* _What to produce_
If a line in the data below contains the word "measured", copy it out.

(Recorded information)

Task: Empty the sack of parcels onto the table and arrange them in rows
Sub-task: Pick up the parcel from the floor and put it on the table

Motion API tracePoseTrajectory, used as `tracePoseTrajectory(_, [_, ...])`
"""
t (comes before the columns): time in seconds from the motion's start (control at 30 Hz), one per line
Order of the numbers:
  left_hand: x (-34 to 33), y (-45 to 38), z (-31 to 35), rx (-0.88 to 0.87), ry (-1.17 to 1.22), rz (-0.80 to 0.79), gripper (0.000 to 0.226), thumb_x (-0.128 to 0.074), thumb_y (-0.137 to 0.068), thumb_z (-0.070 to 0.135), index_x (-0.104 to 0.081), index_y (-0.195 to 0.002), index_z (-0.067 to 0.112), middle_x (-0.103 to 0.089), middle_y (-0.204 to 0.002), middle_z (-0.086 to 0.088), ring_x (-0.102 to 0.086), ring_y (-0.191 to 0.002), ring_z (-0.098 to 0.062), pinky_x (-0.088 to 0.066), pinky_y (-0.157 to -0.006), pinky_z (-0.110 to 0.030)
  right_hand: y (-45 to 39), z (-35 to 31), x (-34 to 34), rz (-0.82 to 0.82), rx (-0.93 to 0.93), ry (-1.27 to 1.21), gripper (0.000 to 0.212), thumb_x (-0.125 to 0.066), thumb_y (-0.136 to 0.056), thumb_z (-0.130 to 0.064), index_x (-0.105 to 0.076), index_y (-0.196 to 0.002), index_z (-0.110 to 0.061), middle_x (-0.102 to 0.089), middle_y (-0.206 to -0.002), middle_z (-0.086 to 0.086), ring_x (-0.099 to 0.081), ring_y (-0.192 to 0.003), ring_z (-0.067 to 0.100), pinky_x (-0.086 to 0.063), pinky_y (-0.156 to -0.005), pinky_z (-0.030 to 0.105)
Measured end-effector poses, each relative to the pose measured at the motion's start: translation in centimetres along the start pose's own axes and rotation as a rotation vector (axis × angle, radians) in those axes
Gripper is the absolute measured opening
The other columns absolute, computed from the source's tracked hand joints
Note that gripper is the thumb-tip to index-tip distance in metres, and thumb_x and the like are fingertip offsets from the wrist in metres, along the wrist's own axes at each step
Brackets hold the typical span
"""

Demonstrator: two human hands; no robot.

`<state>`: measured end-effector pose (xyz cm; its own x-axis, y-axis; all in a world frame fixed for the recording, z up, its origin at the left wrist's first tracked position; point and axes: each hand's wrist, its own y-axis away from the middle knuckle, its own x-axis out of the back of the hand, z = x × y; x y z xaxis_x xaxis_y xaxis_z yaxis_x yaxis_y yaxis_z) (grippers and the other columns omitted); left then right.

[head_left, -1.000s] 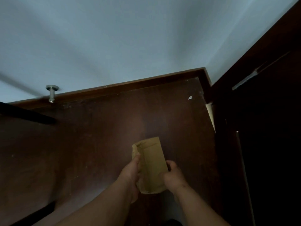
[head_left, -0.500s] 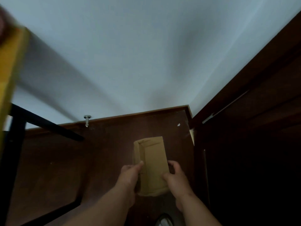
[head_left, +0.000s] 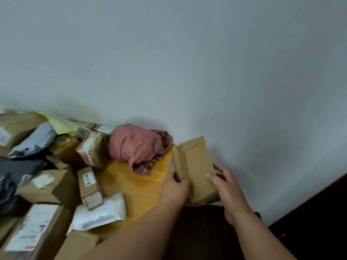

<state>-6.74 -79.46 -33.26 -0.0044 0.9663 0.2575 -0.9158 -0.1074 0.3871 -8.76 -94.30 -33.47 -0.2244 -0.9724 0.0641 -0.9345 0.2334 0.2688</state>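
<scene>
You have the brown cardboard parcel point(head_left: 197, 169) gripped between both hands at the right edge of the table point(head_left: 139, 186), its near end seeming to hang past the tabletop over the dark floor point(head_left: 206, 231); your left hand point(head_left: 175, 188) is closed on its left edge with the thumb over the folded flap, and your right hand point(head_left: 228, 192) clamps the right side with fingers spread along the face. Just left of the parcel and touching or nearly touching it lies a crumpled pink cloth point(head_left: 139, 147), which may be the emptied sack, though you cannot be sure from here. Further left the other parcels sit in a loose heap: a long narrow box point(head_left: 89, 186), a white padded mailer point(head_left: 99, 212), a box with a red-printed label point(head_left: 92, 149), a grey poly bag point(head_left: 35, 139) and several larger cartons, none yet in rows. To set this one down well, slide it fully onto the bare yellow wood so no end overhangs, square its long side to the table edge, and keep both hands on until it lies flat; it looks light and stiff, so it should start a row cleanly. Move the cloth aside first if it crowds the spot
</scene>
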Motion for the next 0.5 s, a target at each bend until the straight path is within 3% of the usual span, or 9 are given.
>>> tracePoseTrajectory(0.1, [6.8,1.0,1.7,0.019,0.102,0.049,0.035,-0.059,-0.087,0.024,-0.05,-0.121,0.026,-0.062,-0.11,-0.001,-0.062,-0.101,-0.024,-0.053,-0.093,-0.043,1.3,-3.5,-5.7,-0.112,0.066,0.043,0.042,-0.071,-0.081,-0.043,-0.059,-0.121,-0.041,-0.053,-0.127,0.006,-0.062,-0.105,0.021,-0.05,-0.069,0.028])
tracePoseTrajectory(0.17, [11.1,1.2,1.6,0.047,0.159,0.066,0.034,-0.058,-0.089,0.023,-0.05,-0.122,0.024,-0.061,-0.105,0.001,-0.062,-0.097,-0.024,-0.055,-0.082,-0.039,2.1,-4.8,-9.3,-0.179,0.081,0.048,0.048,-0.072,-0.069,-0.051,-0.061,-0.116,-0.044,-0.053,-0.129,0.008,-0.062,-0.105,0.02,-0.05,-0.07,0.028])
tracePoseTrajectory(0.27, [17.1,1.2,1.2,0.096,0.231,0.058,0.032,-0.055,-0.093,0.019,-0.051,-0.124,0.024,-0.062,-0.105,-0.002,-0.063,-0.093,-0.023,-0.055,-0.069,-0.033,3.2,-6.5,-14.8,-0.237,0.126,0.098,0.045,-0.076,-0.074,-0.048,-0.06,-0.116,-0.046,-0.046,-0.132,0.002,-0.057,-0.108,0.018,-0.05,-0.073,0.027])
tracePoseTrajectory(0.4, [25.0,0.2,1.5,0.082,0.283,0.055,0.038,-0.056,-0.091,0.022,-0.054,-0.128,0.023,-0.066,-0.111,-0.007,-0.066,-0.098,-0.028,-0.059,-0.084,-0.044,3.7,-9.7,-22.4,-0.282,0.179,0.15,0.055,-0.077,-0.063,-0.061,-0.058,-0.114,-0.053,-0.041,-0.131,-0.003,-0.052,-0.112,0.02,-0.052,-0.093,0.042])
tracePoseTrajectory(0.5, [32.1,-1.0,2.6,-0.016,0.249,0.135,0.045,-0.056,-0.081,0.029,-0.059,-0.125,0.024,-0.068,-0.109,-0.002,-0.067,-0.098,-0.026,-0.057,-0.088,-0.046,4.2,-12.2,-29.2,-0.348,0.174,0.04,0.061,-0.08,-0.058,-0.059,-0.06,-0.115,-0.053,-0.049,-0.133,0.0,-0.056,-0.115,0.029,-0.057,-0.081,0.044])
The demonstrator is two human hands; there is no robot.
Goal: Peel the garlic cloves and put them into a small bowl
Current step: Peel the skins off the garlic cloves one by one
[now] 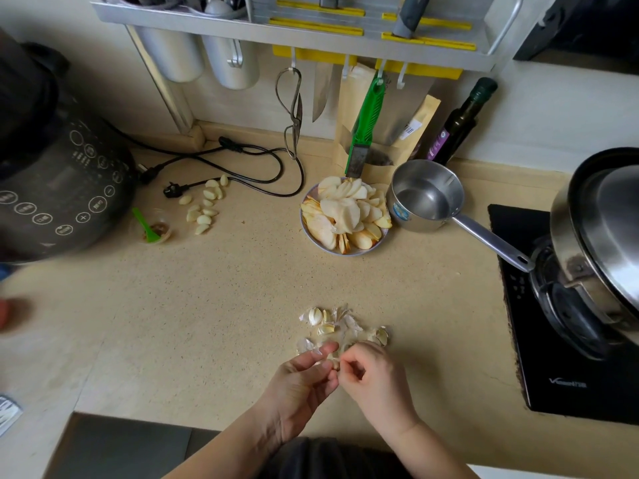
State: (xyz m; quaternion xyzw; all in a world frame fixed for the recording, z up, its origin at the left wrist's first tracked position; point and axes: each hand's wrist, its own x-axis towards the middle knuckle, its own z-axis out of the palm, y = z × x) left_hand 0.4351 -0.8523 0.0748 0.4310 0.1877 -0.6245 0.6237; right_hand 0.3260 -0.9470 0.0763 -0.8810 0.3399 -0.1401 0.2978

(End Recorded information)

* _Exercise result_
Measured end-effector poses, each relative to the pose measured at the motion's start: translation in centimetres along the start pose's own axes and rotation as a rotation vector (axis × angle, radians) in those axes
Gripper is the absolute measured opening
`<state>`: measured end-effector pose (xyz cm; its own x-axis, y-axis; all in a world frame fixed for the recording, z up, its origin at the left wrist's first tracked position; point and axes: each hand's wrist, its own y-axis away from the middle knuckle, its own x-axis out of the back of the hand, z = x × y; x y z xaxis_x xaxis_y xaxis_z yaxis_x yaxis_y yaxis_z) (grippers and the other columns omitted); left then right.

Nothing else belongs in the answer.